3.2.3. Sailing Vessels Underway
This category includes sailing vessels underway.
3.2.4. Fishing Vessels
This category includes fishing vessels engaged in trawling with L > 50 m and making way through the water, fishing vessels engaged in trawling with L > 50 m and not making way through the water, fishing vessels engaged in trawling with L < 50 m and making way through the water, fishing vessels engaged in trawling with L < 50 m and not making way through the water, fishing vessels engaged in fishing other than trawling and making way through the water, and fishing vessels engaged in fishing other than trawling and not making way through the water.
3.2.5. Vessels Not Under Command or Restricted in Their Ability to Maneuver
This category includes vessels not under command and making way through the water; vessels not under command and not making way through the water; power-driven vessels with L > 50 m, making way through the water, and restricted in their ability to maneuver (excluding those engaged in mine clearance, towing, or dredging or underwater operations); power-driven vessels with L < 50 m, making way through the water, and restricted in their ability to maneuver (excluding those engaged in mine clearance, towing, or dredging or underwater operations); vessels restricted in their ability to maneuver and not making way through the water (excluding those engaged in mine clearance, towing, or dredging or underwater operations); vessels restricted in their ability to maneuver due to being engaged in dredging or underwater operations and not making way through the water; power-driven vessels with L > 50 m, engaged in towing operations with s > 200 m, and restricted in their ability to maneuver; power-driven vessels with L > 50 m, engaged in towing operations with s < 200 m, and restricted in their ability to maneuver; power-driven vessels with L < 50 m, engaged in towing operations with s > 200 m, and restricted in their ability to maneuver; power-driven vessels with L < 50 m, engaged in towing operations with s < 200 m, and restricted in their ability to maneuver; vessels with L > 50 m, making way through the water, and restricted in their ability to maneuver due to being engaged in dredging or underwater operations; vessels with L < 50 m, making way through the water, and restricted in their ability to maneuver due to being engaged in dredging or underwater operations; vessels with L > 50 m engaged in mine clearance operations; and vessels with L < 50 m engaged in mine clearance operations.
3.2.6. Vessels Constrained by Their Draught
This category includes vessels constrained by their draught with L > 50 m and vessels constrained by their draught with L < 50 m.
3.2.7. Pilot Vessels
This category includes vessels engaged in pilot duty.
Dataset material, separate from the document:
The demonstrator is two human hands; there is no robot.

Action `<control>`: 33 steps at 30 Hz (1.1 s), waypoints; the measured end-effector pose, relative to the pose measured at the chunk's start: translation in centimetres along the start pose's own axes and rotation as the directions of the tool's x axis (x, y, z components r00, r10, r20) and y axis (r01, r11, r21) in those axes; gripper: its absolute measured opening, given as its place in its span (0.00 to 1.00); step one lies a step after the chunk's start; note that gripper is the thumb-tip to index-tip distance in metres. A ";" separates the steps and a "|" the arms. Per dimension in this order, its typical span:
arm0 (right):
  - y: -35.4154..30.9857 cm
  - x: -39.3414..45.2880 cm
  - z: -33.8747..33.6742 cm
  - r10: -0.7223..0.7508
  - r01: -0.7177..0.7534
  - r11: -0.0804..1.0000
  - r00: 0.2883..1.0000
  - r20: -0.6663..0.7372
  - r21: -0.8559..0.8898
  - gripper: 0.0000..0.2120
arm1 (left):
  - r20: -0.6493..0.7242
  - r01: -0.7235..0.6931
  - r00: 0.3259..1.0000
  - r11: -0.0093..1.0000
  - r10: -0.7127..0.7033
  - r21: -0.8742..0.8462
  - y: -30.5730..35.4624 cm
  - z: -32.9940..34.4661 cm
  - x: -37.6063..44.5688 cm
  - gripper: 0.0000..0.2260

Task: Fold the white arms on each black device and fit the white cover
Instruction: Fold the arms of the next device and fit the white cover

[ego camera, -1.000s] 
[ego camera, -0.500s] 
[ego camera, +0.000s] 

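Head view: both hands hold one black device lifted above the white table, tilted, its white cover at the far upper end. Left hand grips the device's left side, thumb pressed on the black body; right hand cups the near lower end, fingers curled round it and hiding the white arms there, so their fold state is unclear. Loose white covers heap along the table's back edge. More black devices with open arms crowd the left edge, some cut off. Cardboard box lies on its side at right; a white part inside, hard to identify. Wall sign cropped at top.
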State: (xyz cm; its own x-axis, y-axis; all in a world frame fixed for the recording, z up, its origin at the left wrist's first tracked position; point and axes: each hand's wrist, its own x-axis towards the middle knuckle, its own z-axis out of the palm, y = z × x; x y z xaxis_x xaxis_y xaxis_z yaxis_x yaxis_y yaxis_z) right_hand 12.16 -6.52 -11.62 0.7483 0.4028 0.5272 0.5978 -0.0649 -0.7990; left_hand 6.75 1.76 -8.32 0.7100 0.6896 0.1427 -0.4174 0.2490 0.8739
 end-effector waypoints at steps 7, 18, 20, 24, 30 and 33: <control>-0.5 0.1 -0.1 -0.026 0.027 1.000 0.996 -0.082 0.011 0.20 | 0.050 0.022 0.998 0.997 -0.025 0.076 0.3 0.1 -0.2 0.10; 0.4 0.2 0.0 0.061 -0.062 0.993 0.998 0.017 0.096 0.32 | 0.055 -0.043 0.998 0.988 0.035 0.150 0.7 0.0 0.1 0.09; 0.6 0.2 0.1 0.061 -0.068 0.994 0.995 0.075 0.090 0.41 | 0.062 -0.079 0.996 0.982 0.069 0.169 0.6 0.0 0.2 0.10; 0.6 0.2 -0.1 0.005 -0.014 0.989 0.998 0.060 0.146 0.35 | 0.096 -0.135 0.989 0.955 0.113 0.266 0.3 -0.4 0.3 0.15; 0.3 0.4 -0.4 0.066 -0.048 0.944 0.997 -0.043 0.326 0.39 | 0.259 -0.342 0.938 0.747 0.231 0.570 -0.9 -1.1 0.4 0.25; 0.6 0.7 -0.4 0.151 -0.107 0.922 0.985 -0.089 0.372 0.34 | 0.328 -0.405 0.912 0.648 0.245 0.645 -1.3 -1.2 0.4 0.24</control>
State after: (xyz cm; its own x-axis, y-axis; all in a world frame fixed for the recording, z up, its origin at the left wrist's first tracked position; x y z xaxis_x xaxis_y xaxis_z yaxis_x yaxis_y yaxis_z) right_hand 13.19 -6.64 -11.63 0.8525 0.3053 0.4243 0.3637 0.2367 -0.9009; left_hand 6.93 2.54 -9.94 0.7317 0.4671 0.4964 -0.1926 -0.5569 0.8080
In the aforementioned classification of vessels, L represents the length of the vessel, and s represents the length of the tow. These are subsequently denoted as N1-N36 for the 36 types of vessels discussed.
Among the 36 types of vessels, specific configurations of lights are used to indicate the type or operational nature of the vessel. Two masthead lights indicate a vessel with a length greater than 50 m; a single masthead light signifies a vessel with a length less than 50 m. A red sidelight indicates the port side, while a green sidelight indicates the starboard side. A yellow all-round light denotes an air-cushion vessel in non-displacement mode. A combination of red and green light represents a power-driven vessel less than 12 m in length. A yellow stern light indicates towing. Three vertical white masthead lights signify a tow length exceeding 200 m, whereas two vertical white masthead lights indicate a tow length under 200 m or that the ship is engaged in pushing ahead or towing alongside. Two green and two red sidelights denote pushing ahead, while three green and three red sidelights represent pushing alongside. Two vertical all-round lights with red over green indicate a sailing vessel. Two vertical all-round lights with green over white signify a fishing vessel engaged in trawling, whereas red-over-white all-round lights indicate a fishing vessel engaged in fishing other than trawling. Two vertical red all-round lights signify a vessel not under command, and three vertical lights with red, white, and red denote a vessel restricted in her ability to maneuver. For vessels restricted in their ability to maneuver due to underwater operations or dredging, besides exhibiting the red, white, and red lights, they must exhibit two vertical red all-round lights on the side where there is an obstruction and two vertical green all-round lights on the side where the passage is clear. Three vertical red all-round lights indicate a vessel constrained by her draught. For example, the lights exhibited by power-driven vessels underway are shown in
Figure 6.
3.3. The Features of Ship Lights
Combining with Chapter 3 of COLREGs, an analysis can be conducted on the exhibition of lights for 36 types of vessels, from which 23 feature indicators of ship lights can be extracted. The feature indicators of ship lights are as follows: (1) except for fixed combinations, only a single white light; (2) only two white lights, and they are not aligned vertically or horizontally; (3) a single green light; (4) a single red light; (5) white-over-red, white-over-green, or white-over-combined lantern; (6) the presence of yellow light; (7) a number of horizontal red-green side light groups; (8) three vertical white masthead lights; (9) two vertical white masthead lights; (10) only one group of vertical yellow upper and white lower lights; (11) two green lights; (12) two red lights; (13) three green lights; (14) three red lights; (15) only one group of vertical red upper and green lower lights; (16) only one group of vertical green upper and white lower lights; (17) only one group of vertical red upper and white lower lights; (18) only one group of two vertical red lights; (19) only one group of three vertical lights with a red-white-red configuration; (20) only one group of two vertical green lights; (21) only one group of a triangular arrangement of three green lights; (22) only one group of three vertical red lights; and (23) lights exhibited by towed vessels. These features will be represented as
M1-
M23 in the Tables in
Appendix A, indicating the exhibitions of ship lights viewed from four angles: front view, port-side view, starboard-side view, and stern view. In these tables, “0” indicates that the feature is not present, and “1” indicates that the feature is present, while “2” and “3” indicate the quantity of the feature.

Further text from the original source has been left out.